What Results Did the Study Achieve?

The research team generated functional miniproteins against 11 different GPCRs spanning multiple receptor classes implicated in itch and pain, cancer, metabolic disease, and migraine. In one striking example, a designed miniprotein antagonist matched the efficacy of an approved clinical drug in mobilizing hematopoietic stem and progenitor cells, while showing a reduced side-effect profile, including reduced leukocyte mobilization and no detectable systemic cytokine elevation.

The entire workflow from target selection to hit identification can take as little as three months for a new GPCR, a dramatic acceleration compared to traditional drug discovery timelines. This speed opens the possibility of systematically exploring the hundreds of GPCRs that have remained therapeutically inaccessible.

What Makes Miniproteins Uniquely Suited for This Challenge?

Miniproteins offer several advantages over conventional biologic drugs like antibodies and nanobodies. Their small size, fewer than 100 amino acids, allows them to slip into narrow binding pockets that are often inaccessible to larger molecules. This compact form factor enables high shape complementarity while maintaining strong and selective receptor engagement.

Beyond their structural advantages, miniproteins are highly customizable. Standard protein engineering strategies can be readily applied to tune their pharmacological properties and improve their drug-like characteristics:

• Half-life Extension: Fusion to an Fc domain extended circulation time from less than one hour to roughly 25 hours in mouse studies.
• PEGylation: Attaching polyethylene glycol chains can improve solubility and reduce immunogenicity.
• Albumin-Binding Motifs: Fusion to albumin-binding sequences can extend tissue exposure and circulation time.

"These are modular proteins. If you want a long half-life, you can engineer that in," noted Norn.

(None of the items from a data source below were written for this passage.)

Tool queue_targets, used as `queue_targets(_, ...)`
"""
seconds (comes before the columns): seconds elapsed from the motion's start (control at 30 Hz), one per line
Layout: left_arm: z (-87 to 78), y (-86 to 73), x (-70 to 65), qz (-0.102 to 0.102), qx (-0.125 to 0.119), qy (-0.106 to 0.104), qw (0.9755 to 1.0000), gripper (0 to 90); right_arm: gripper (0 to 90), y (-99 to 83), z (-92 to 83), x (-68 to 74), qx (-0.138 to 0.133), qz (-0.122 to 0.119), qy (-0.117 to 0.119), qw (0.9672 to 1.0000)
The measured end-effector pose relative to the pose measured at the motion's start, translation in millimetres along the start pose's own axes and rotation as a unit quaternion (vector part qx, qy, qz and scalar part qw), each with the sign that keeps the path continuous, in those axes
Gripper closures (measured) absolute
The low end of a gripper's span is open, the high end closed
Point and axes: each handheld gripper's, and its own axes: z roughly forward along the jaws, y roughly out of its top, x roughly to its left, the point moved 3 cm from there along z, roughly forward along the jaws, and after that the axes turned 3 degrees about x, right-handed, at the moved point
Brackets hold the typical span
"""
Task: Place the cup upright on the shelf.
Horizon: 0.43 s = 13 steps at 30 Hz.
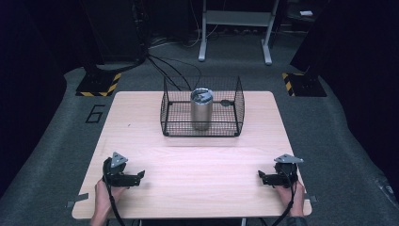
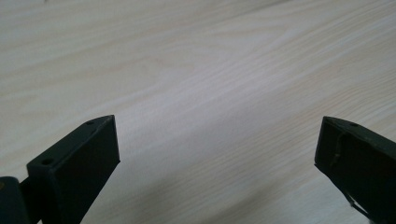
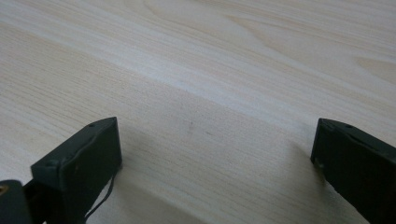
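Tumbler [image 1: 202, 109]: steel, upright, seen in the upper middle of the high view, standing inside a black wire basket [image 1: 235, 111] at the far end of the table [image 1: 197, 165]. Something crumpled appeared to sit in its mouth; too small to tell what. A small dark thing lay on the basket floor just right of it, likewise unclear.

Left gripper [image 1: 139, 175]: lower left of the high view, resting at the near edge of the table, held by a hand [image 1: 104, 196]. Jaws spread wide in the left gripper view, nothing between them but bare wood.

Right gripper [image 1: 260, 175]: lower right of the high view, mirrored against the left, also low on the table, held by the other hand [image 1: 289, 200]. Jaws likewise spread wide in the right gripper view, with empty wood grain between.

Both well apart from the basket and from each other.

Judged from this: work not yet begun. Nothing gripped, nothing reached for, tumbler untouched in the basket. Everything left to do: the reach forward, the closing on the tumbler, and whatever handling followed.
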Motion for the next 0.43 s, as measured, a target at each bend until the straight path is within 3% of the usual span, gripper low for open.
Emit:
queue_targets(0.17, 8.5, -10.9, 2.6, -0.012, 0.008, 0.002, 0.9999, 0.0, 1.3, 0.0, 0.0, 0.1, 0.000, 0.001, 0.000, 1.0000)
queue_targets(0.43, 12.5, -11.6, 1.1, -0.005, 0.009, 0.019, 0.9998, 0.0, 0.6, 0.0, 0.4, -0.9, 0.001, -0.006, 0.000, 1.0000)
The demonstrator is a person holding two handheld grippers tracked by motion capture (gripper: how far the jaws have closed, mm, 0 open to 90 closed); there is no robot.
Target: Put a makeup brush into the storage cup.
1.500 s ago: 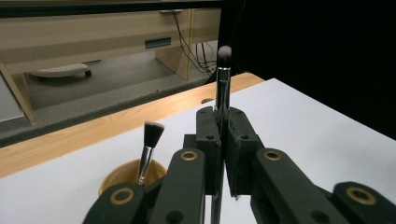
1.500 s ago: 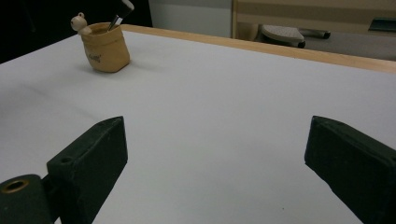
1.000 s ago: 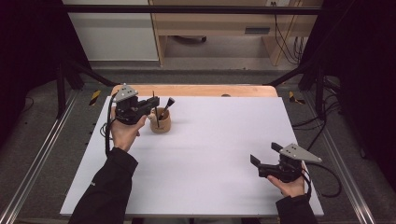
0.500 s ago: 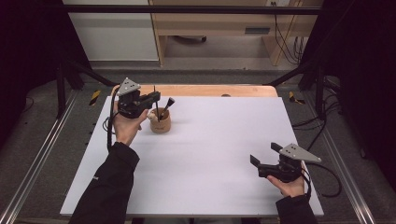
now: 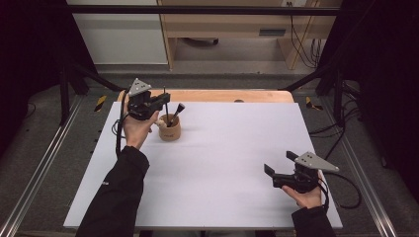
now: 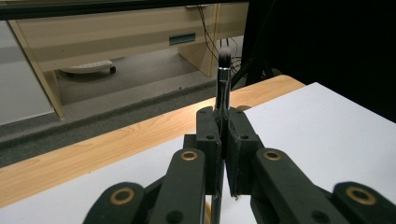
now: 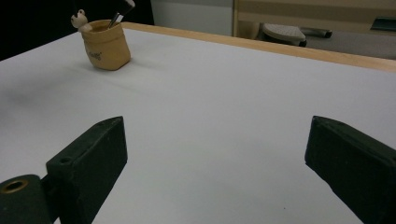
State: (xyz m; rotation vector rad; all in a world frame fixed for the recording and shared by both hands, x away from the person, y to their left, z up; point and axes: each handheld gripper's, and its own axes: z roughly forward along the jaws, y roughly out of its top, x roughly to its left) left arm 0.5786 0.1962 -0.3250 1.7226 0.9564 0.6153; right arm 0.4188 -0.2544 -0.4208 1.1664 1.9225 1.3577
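Brush [image 6: 222,88] stands upright, clamped in left tool [image 6: 223,140].

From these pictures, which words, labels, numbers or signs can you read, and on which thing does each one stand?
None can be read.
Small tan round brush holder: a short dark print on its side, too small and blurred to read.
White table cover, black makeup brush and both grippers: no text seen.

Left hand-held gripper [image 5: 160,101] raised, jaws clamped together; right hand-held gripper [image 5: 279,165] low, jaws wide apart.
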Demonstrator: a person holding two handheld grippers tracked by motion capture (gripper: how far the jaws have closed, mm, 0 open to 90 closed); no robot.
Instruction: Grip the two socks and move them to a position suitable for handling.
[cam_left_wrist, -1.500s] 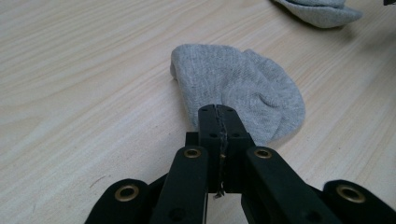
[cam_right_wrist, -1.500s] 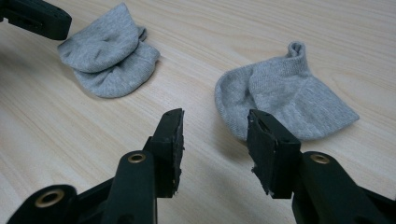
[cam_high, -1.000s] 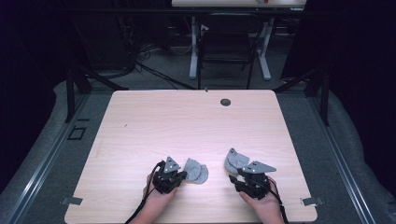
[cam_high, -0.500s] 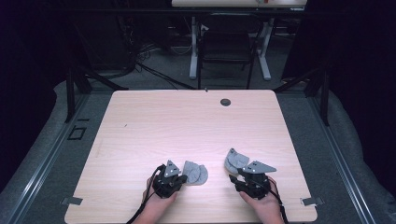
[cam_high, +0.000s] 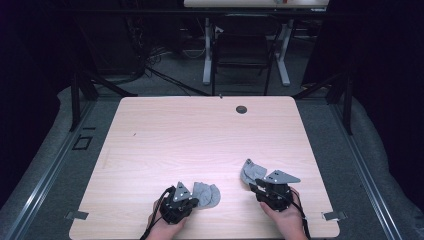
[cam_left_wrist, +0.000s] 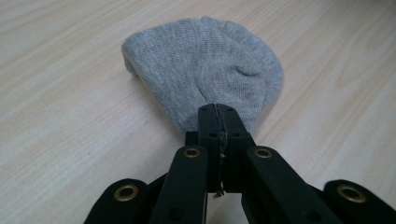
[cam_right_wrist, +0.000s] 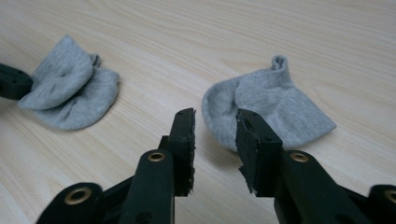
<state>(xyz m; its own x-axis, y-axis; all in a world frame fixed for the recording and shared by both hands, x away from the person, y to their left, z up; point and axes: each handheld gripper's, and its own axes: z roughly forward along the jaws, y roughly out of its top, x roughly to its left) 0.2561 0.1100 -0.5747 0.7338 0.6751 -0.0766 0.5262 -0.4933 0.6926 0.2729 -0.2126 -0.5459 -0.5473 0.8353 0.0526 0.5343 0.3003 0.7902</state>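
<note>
High view: two grey socks lie on the light wooden tabletop (cam_high: 200, 135), both in the lower part of the frame and well apart. The left hand-held gripper (cam_high: 192, 199), lower centre-left, has its jaws pressed together on the near edge of the left sock (cam_high: 207, 194); in the left gripper view the fabric (cam_left_wrist: 205, 70) fans out flat above the clamped black jaws. The right hand-held gripper (cam_high: 256, 186), lower right of centre, rests at the edge of the right sock (cam_high: 251, 171). In the right gripper view its jaws stand apart, having just been closing, with the sock's (cam_right_wrist: 266, 105) near rim between them and the right jaw touching the cloth; no clamp is visible. A dark round hole (cam_high: 241, 109) marks the tabletop's upper edge.
</note>
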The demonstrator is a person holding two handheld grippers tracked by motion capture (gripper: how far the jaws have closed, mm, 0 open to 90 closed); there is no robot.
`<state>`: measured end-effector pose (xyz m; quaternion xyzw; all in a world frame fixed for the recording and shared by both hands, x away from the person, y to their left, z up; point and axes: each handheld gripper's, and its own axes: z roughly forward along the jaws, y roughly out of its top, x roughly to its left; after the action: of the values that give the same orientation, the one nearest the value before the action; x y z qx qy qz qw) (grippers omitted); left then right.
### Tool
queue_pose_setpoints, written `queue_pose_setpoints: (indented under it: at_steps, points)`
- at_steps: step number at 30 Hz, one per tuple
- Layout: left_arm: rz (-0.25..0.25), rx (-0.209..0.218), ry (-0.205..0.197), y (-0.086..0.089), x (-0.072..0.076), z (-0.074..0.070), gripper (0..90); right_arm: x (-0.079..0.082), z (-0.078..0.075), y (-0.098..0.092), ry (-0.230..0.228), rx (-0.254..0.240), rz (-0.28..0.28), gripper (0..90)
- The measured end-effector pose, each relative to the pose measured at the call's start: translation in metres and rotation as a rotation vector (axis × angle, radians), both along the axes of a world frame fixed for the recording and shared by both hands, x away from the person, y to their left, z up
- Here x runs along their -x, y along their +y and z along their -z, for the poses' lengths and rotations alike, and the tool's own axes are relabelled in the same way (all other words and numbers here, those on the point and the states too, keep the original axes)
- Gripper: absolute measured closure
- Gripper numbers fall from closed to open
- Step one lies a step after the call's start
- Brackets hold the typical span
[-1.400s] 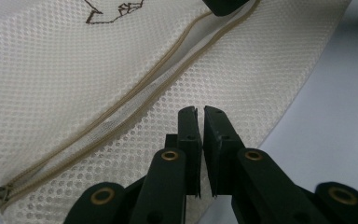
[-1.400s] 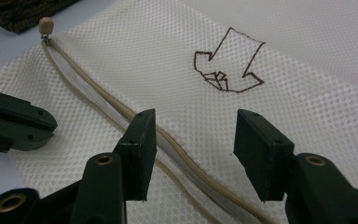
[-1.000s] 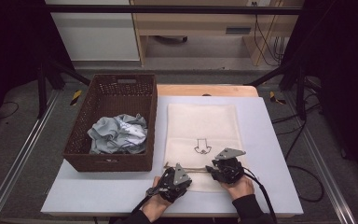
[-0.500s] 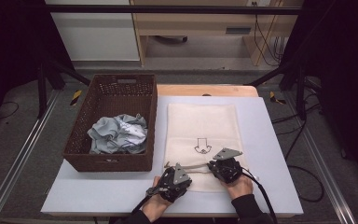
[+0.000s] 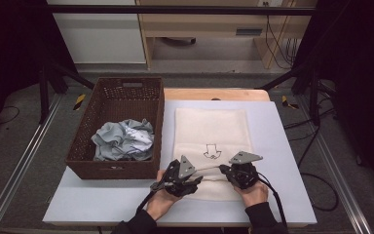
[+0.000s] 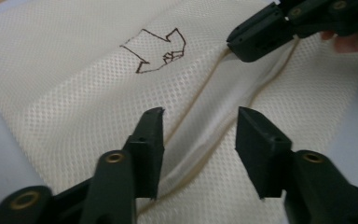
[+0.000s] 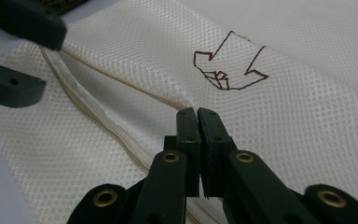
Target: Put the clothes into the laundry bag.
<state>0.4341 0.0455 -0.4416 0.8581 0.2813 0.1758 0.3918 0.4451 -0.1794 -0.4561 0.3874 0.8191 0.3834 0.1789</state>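
Since a second ago our left tongs [image 6: 199,140] have lifted a little off the mesh laundry bag [image 5: 212,131] and their jaws have just been opening; they now stand apart above a raised fold of the mesh with nothing pressed between them. Our right tongs [image 7: 198,122] have just closed and pinch the bag's fabric beside its seam, just below the drawn arrow [image 7: 229,60]. The bag lies flat on the bench [image 5: 282,146], to the right of the wicker basket [image 5: 114,165], its near edge under our hands.

We see a few risks. With the bag held on one side alone, any pull by the right tongs could drag the whole bag across the bench or skew it, since the mesh looks light and slippery. The pinch takes in little cloth and could slip off. If the left tongs close again where they hang, they may catch both layers of mesh together, and then the mouth would not part. The trailing cables could also snag the bag's corner.

By our count: one mesh bag, one arrow on it, one basket, one crumpled grey garment [image 5: 122,140] inside the basket, two pairs of tongs, one bench.
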Motion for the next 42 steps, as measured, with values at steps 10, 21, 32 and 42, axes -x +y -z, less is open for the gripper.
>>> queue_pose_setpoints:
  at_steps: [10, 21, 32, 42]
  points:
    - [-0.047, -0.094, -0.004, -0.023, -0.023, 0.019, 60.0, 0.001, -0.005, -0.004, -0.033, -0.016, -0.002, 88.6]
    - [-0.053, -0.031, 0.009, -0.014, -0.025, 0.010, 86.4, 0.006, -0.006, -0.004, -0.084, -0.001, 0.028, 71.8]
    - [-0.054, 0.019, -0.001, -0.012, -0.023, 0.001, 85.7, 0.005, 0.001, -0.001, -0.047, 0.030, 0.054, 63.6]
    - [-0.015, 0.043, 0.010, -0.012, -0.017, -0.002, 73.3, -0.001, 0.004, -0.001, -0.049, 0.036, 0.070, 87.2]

Christoffer Norn, CEO and cofounder of Skape Bio

How to Apply This Technology to Drug Discovery

• Target Selection: Identify GPCRs with known disease relevance but limited therapeutic options, prioritizing receptors that have resisted traditional drug discovery approaches.
• Structural Preparation: Obtain or model both active and inactive conformations of the target GPCR to guide whether agonist or antagonist designs are needed.
• Design Library Generation: Use computational design tools to generate 50,000 to 100,000 candidate miniprotein sequences, applying AlphaFold-type predictions and biophysical constraints to enrich for functional designs.
• Cell-Based Screening: Implement high-throughput microscopy-based screening in mammalian cells to identify candidates that modulate GPCR signaling in native cellular environments.
• Pharmacological Engineering: Apply standard protein engineering modifications to optimize half-life, solubility, and tissue exposure for the lead candidates.

What Does This Mean for the Future of Drug Discovery?

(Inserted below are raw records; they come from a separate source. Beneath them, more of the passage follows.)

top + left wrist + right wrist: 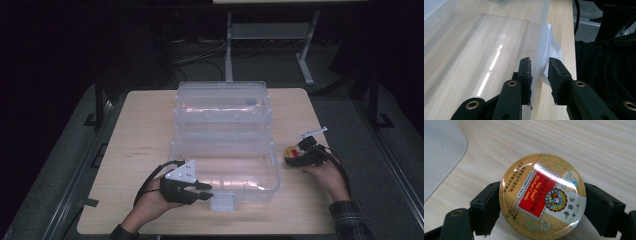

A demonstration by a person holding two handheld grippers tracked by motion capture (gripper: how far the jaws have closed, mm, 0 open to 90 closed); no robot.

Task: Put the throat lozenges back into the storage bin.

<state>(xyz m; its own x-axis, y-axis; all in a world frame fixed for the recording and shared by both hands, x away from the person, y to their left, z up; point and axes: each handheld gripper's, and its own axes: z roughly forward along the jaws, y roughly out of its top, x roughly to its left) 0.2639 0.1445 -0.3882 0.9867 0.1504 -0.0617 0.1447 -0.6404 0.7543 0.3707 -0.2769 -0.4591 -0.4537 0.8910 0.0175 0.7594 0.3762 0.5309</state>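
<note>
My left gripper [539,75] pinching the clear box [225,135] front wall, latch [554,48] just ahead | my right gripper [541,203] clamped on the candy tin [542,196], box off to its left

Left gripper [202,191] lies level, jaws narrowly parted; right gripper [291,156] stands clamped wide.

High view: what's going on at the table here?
A person works with a gripper in each hand at a wooden table. The left gripper has its jaws astride the front wall of a clear plastic box, by its latch; whether the pads press on it is unclear. The right gripper is shut on a round candy tin, held just right of the box, above the table. The box is open and looks empty.
</note>
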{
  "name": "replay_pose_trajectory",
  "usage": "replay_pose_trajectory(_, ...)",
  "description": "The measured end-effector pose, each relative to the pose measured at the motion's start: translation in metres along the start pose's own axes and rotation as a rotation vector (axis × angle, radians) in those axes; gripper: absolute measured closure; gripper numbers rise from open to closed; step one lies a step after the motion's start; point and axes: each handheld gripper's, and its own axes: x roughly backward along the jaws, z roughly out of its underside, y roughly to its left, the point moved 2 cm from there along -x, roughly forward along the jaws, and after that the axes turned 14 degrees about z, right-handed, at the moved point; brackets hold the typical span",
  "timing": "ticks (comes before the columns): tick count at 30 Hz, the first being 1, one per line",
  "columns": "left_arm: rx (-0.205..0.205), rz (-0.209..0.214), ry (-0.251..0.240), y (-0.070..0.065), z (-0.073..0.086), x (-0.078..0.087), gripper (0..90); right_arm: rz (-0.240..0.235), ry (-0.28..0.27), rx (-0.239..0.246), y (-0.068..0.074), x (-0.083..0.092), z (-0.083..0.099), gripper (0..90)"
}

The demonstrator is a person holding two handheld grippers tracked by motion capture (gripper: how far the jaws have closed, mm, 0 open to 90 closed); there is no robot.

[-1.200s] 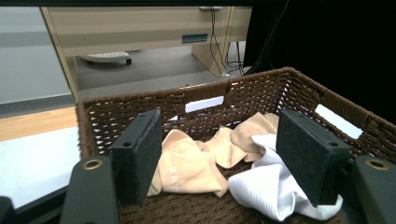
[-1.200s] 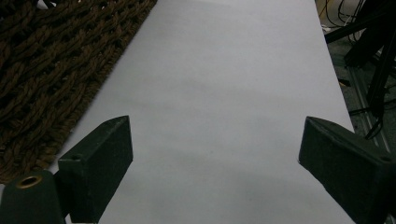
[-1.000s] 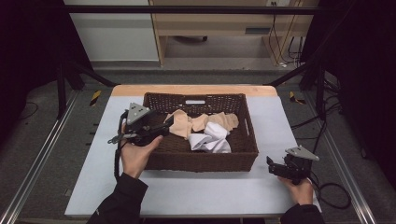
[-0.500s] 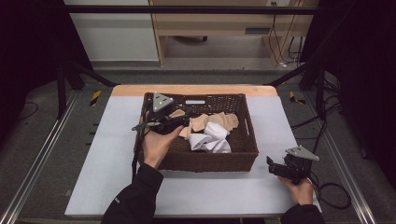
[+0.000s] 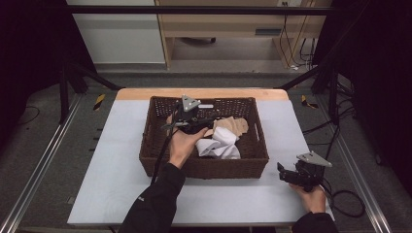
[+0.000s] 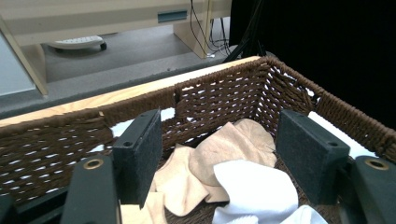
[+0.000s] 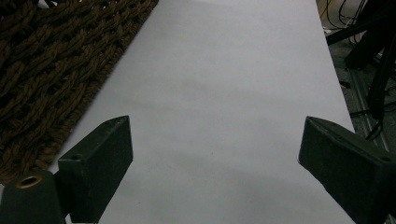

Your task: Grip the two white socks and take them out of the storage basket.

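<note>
A dark brown wicker basket [image 5: 150,145] stands in the middle of the white table. Inside it lie a crumpled white cloth [image 5: 221,144] and tan cloths [image 5: 233,125]. My left gripper [image 5: 206,119] hangs open over the basket's inside, aimed at the tan cloths [image 6: 219,149] and the white cloth [image 6: 252,186], with nothing between its jaws. The basket's far wall [image 6: 219,95] rises behind them. My right gripper [image 5: 283,174] rests open on the table at the near right, beside the basket's outer wall [image 7: 42,79], with bare table between its jaws.
The white table top [image 5: 111,160] has free room left of the basket and along the near edge. A wooden strip [image 5: 145,93] borders the far side. Cables [image 5: 345,201] trail off the right edge. Metal rails run on both sides of the table.
My left gripper has moved right, from the basket's left rim to over its middle near the cloths. The right gripper has stayed in place.
</note>
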Motion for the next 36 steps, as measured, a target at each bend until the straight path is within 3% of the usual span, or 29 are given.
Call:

By combining de novo protein design with native, cell-based screening, researchers are beginning to transform one of the most complex target classes in biology into a more systematic and programmable space. The ability to rapidly generate and screen miniproteins against previously intractable GPCRs could unlock hundreds of new drug targets and accelerate the development of treatments for diseases that currently lack effective therapies.

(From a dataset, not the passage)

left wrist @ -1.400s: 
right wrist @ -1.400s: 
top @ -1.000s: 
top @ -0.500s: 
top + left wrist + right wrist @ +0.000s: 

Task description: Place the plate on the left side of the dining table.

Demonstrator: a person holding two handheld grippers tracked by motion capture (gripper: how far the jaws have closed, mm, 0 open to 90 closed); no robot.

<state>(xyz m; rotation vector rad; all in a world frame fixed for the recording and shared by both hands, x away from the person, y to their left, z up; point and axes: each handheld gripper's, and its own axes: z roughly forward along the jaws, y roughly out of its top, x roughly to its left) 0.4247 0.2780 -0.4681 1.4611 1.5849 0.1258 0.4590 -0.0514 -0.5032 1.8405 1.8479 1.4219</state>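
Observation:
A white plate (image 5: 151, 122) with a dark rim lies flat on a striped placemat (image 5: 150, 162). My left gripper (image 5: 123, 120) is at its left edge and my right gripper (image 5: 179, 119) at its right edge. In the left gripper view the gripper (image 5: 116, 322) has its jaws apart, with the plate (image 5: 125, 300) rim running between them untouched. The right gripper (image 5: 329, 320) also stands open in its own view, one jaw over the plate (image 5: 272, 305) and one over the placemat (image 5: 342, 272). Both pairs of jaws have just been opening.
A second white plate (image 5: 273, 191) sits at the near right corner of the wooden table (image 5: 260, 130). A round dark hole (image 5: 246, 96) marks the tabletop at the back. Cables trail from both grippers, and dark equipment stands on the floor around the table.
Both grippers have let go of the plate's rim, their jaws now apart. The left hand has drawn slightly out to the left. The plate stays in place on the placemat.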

The approach also demonstrates a broader principle in AI-driven drug discovery: computational design is most powerful when paired with functional validation in physiologically relevant contexts. Rather than relying solely on predictions, the researchers validated their designs in living cells, ensuring that the miniproteins work in the complex, dynamic environment where they would actually function as drugs. This combination of computational precision and biological reality may become a template for tackling other challenging drug discovery problems across the pharmaceutical industry.